◆ **Work instruction**
Your response should consist of the entire listing, transcribed exactly, with every image left out.

....

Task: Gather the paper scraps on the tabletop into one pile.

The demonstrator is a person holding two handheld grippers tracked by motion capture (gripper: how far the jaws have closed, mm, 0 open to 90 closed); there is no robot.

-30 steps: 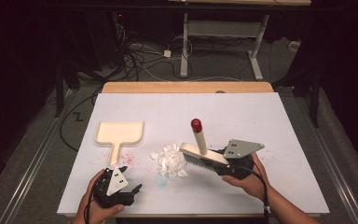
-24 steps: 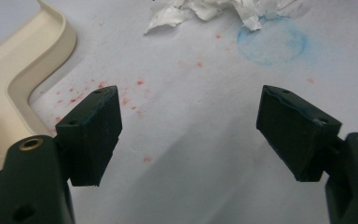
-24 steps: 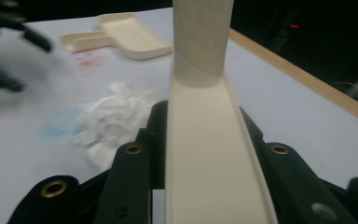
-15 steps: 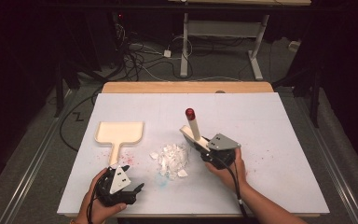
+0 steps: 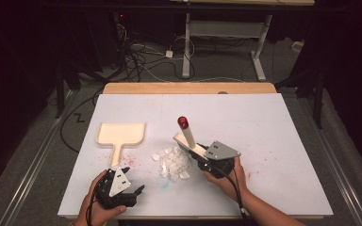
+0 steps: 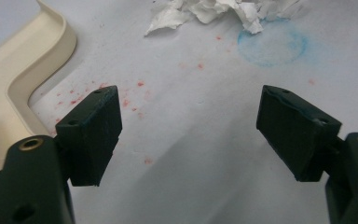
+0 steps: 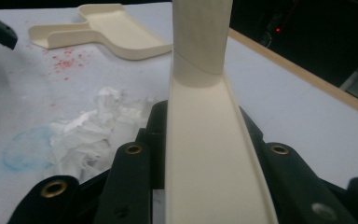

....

◆ **Answer section**
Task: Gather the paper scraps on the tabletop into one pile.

The demonstrator is a person holding two handheld grippers tracked by motion capture (gripper: how far the jaws have closed, mm, 0 open to 90 closed); there is no robot.

-30 steps: 
-24 steps: 
-24 steps: 
-15 steps: 
+0 steps: 
+0 steps: 
+0 steps: 

Apart from this answer, nothing more is required.